### [The problem]
The reply to the records below should contain exactly the lines from the line with "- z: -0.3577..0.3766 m" through the line with "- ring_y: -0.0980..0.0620", and nothing besides.

### [Materials provided]
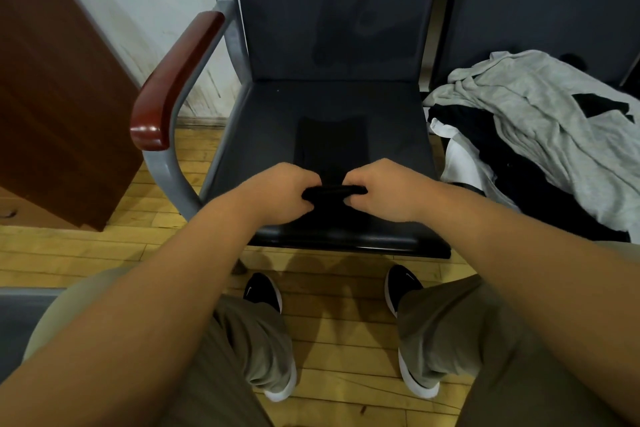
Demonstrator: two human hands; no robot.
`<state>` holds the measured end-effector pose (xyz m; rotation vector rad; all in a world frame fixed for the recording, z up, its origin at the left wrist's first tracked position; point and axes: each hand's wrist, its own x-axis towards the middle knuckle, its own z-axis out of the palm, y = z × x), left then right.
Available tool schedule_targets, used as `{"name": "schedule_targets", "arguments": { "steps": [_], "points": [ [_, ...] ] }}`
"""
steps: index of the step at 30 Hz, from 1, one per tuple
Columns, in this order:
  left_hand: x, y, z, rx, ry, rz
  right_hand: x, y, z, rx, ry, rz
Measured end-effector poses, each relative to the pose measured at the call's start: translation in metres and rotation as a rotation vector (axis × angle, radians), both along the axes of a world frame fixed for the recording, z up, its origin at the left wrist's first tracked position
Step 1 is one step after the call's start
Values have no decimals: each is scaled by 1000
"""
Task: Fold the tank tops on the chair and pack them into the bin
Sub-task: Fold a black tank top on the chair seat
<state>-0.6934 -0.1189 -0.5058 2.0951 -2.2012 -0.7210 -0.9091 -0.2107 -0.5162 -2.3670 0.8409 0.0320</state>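
A black tank top (330,146) lies flat on the dark chair seat (263,135), running from the middle of the seat to its front edge. The left hand (284,192) and right hand (384,189) sit close together at the front edge. Both have their fingers curled and pinch the garment's bunched near end between them. On the neighbouring seat, past the right edge, a pile of clothes (540,121) in grey, black and white lies crumpled. A red-brown armrest (173,80) borders the left edge.

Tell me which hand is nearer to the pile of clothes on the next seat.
Right. The right hand grips the black tank top on the side toward the pile of clothes; the left hand grips it on the far side.
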Motion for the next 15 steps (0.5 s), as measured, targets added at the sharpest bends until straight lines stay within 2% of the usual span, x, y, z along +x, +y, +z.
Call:
{"name": "schedule_targets", "arguments": {
  "steps": [4,6,8,12,15],
  "points": [
    [2,4,28,203,136,11,-8,-3,22,222,89,55],
    [7,2,37,233,219,61,-10,-8,30,302,82,47],
    [11,-4,40,152,260,142,-9,-17,34,298,34,-16],
    [16,-33,25,-187,237,318,3,-40,29,114,-94,-232],
    [17,-61,13,-238,172,357,18,-58,15,-18,-137,-347]
  ]
}}
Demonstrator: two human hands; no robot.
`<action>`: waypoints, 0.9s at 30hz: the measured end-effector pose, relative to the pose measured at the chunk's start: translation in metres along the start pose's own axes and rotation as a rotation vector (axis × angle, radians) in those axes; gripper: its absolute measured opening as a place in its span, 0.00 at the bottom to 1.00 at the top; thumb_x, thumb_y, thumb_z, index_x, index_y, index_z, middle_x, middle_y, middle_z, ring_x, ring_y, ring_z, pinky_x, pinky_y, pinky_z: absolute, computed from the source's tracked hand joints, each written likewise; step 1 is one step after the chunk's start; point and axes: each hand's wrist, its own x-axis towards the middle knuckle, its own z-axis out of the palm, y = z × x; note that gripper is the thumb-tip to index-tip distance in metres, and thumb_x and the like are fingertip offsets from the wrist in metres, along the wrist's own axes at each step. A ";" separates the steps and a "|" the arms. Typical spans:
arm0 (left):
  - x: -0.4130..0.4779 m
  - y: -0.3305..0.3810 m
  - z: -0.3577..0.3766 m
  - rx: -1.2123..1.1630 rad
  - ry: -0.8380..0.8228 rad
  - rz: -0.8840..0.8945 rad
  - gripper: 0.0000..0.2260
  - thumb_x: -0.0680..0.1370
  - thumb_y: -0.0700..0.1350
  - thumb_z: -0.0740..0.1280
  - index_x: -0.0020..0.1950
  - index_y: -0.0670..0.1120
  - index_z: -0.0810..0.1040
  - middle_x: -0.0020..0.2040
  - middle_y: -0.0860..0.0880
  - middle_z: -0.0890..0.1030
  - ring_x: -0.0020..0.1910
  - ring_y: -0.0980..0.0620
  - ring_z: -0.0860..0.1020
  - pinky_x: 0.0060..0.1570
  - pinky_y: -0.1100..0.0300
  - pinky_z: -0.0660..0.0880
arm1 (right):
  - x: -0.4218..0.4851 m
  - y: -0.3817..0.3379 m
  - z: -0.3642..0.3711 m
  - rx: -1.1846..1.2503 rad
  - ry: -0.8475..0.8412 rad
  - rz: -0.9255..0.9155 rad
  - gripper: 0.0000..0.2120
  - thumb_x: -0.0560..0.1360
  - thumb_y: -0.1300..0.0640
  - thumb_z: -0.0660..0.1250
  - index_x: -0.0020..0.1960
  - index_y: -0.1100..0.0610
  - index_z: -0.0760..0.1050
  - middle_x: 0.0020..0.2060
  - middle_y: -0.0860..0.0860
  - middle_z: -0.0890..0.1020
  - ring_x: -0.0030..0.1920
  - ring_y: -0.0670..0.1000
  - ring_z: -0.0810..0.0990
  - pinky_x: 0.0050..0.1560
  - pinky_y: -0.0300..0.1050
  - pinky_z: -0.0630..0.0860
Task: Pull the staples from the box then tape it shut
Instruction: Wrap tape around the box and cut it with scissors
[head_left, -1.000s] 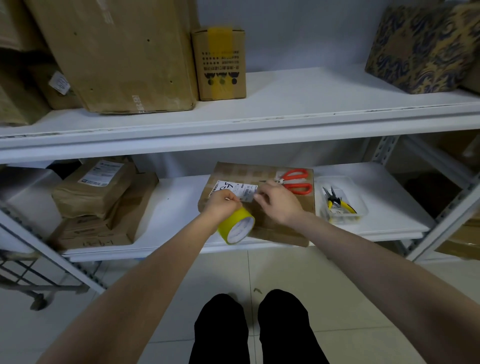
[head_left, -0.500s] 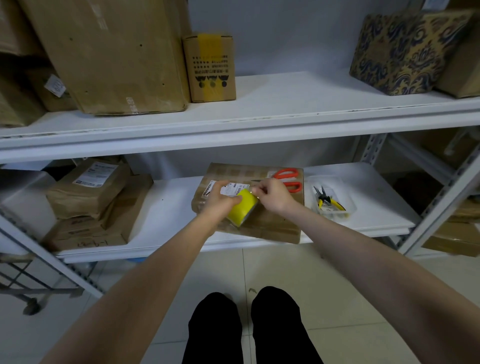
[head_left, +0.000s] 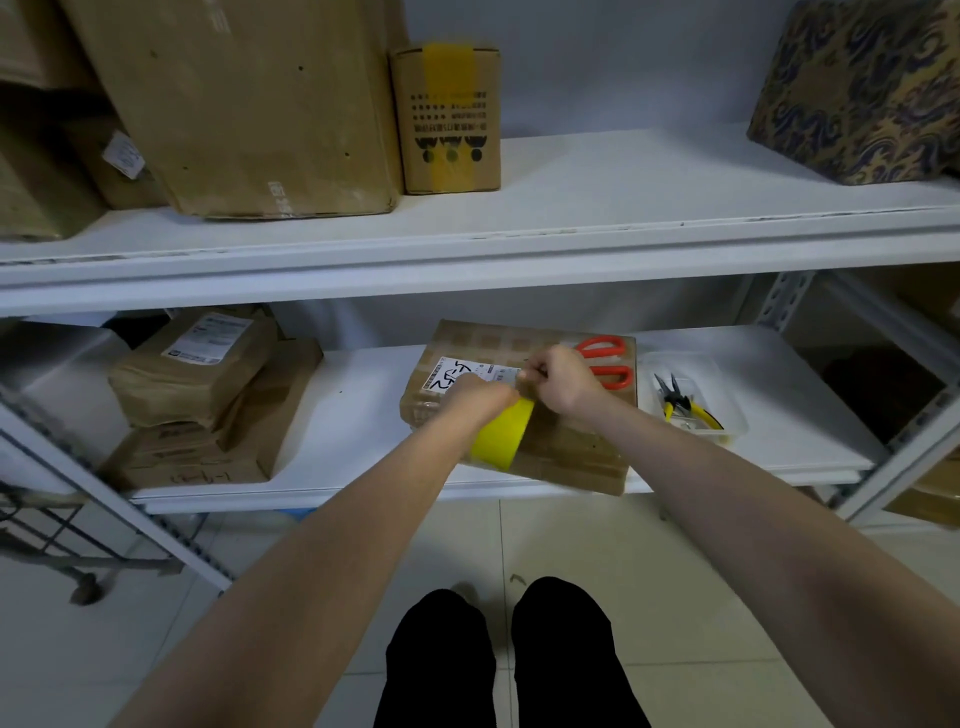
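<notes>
A flat brown cardboard box (head_left: 571, 452) with a white shipping label (head_left: 462, 375) lies on the lower white shelf (head_left: 353, 431). My left hand (head_left: 480, 400) grips a yellow roll of tape (head_left: 503, 437) over the box's near half. My right hand (head_left: 563, 382) pinches the free end of the tape just above the roll, over the label's right end. Red-handled scissors (head_left: 605, 358) lie on the box's far right corner, partly behind my right hand.
A clear tray (head_left: 727, 410) holding yellow-handled pliers (head_left: 680, 405) sits right of the box. Brown parcels (head_left: 197, 374) are stacked at the shelf's left. The upper shelf (head_left: 597, 208) carries cardboard boxes and a patterned box (head_left: 872, 88). Tiled floor lies below.
The roll has turned from showing its open core to showing its yellow outer face and has moved up over the box. My right hand now pinches the tape end.
</notes>
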 end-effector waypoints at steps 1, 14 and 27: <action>0.001 0.000 0.000 -0.038 -0.010 -0.033 0.17 0.72 0.50 0.69 0.58 0.45 0.73 0.53 0.43 0.78 0.54 0.42 0.78 0.56 0.48 0.77 | 0.003 0.002 -0.004 -0.006 0.011 0.031 0.12 0.78 0.57 0.66 0.44 0.65 0.81 0.43 0.61 0.83 0.48 0.60 0.80 0.41 0.43 0.68; 0.017 -0.013 0.011 0.033 -0.026 -0.041 0.22 0.75 0.57 0.65 0.66 0.47 0.71 0.60 0.43 0.77 0.58 0.42 0.76 0.57 0.48 0.76 | 0.017 0.014 0.014 -0.133 -0.012 0.102 0.09 0.78 0.56 0.65 0.50 0.61 0.80 0.48 0.60 0.83 0.50 0.60 0.81 0.45 0.45 0.73; 0.019 -0.024 0.009 -0.205 -0.137 -0.154 0.08 0.75 0.45 0.69 0.51 0.49 0.71 0.40 0.49 0.75 0.36 0.52 0.74 0.36 0.62 0.71 | 0.020 0.018 0.022 -0.227 0.014 0.122 0.08 0.77 0.55 0.67 0.48 0.59 0.82 0.45 0.58 0.84 0.47 0.59 0.82 0.44 0.47 0.78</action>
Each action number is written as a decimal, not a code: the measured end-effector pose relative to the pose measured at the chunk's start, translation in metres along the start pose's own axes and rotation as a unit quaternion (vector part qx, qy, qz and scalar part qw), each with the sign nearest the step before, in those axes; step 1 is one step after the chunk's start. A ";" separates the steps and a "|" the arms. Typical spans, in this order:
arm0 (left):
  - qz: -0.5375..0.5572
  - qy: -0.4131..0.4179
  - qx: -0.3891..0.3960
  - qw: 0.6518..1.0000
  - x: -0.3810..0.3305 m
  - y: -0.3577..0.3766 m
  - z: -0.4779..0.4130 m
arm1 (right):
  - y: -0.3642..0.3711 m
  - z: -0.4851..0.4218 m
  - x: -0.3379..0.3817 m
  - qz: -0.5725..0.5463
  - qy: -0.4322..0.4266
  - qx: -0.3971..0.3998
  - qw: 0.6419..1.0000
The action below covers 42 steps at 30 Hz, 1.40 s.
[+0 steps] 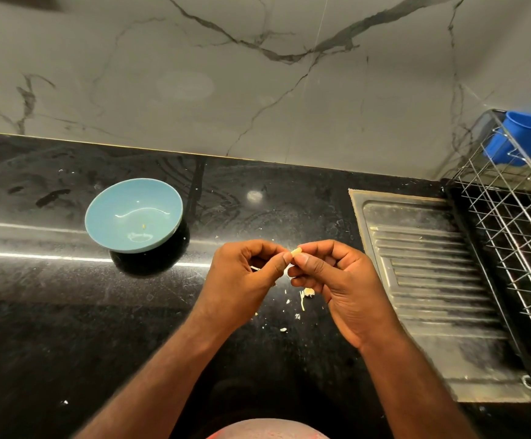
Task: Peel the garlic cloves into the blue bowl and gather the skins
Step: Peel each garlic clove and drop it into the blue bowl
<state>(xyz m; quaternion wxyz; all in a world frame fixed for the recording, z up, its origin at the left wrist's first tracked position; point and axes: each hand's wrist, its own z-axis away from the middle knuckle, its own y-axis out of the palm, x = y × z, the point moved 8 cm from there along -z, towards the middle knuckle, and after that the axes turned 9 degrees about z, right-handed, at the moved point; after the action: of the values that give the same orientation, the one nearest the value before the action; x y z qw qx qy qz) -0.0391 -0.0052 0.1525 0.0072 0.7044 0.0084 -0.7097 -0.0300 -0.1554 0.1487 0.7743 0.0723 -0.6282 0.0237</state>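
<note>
Both my hands meet above the black counter and pinch one small pale garlic clove. My left hand has its thumb and fingers curled against the clove's left side. On the clove's right side, my right hand grips it between thumb and forefinger. The light blue bowl stands on the counter to the left of my hands, holding only a tiny speck. Bits of garlic skin lie scattered on the counter below my hands.
A steel sink drainboard is set into the counter at the right. Beyond it stands a wire dish rack with a blue plastic container. A marble wall rises behind the black counter.
</note>
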 end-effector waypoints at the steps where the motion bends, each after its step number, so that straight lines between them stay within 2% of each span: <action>1: 0.017 -0.012 0.002 1.000 0.002 0.000 -0.001 | 0.000 0.000 0.002 0.016 -0.006 0.002 1.000; 10: 0.150 -0.116 0.032 0.981 0.020 0.002 0.000 | 0.003 0.000 0.004 0.074 -0.022 0.027 0.997; 25: 0.143 -0.136 0.002 0.980 0.027 0.000 -0.002 | 0.003 0.000 0.000 0.105 -0.044 0.023 0.993; 32: 0.147 -0.129 -0.005 0.981 0.025 0.000 -0.002 | 0.002 -0.004 -0.003 0.084 -0.033 0.007 0.996; 36: 0.170 -0.137 0.006 0.976 0.027 0.001 -0.003 | 0.003 -0.005 -0.005 0.057 -0.025 0.017 0.998; 42: 0.189 -0.151 0.042 0.969 0.029 0.002 -0.002 | 0.001 -0.005 -0.004 0.081 -0.031 0.035 0.996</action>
<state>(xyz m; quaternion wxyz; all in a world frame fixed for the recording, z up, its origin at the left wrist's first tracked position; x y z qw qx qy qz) -0.0373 -0.0075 0.1233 0.1129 0.5776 -0.1560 -0.7933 -0.0264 -0.1537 0.1436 0.7468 0.0486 -0.6547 0.1064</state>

### [Worked solution]
  - z: -0.3577..0.3766 m
  - rx: -1.2123..1.1630 rad
  - ry: -0.8380..0.8228 rad
  - rz: -0.8840..0.8945 rad
  - gripper: 0.0000..0.2260
  - thumb_x: -0.0680..0.1370
  - thumb_y: -0.0700..0.1350
  - thumb_z: -0.0740..0.1280
  - index_x: -0.0020..0.1950
  - index_y: -0.0670..0.1120
  - index_z: -0.0810..0.1040
  - middle_x: -0.0020..0.2040
  - middle_y: -0.0860..0.0880
  - middle_z: -0.0890..0.1030
  - ring_x: -0.0020..0.1910
  - ring_y: -0.0980..0.0620

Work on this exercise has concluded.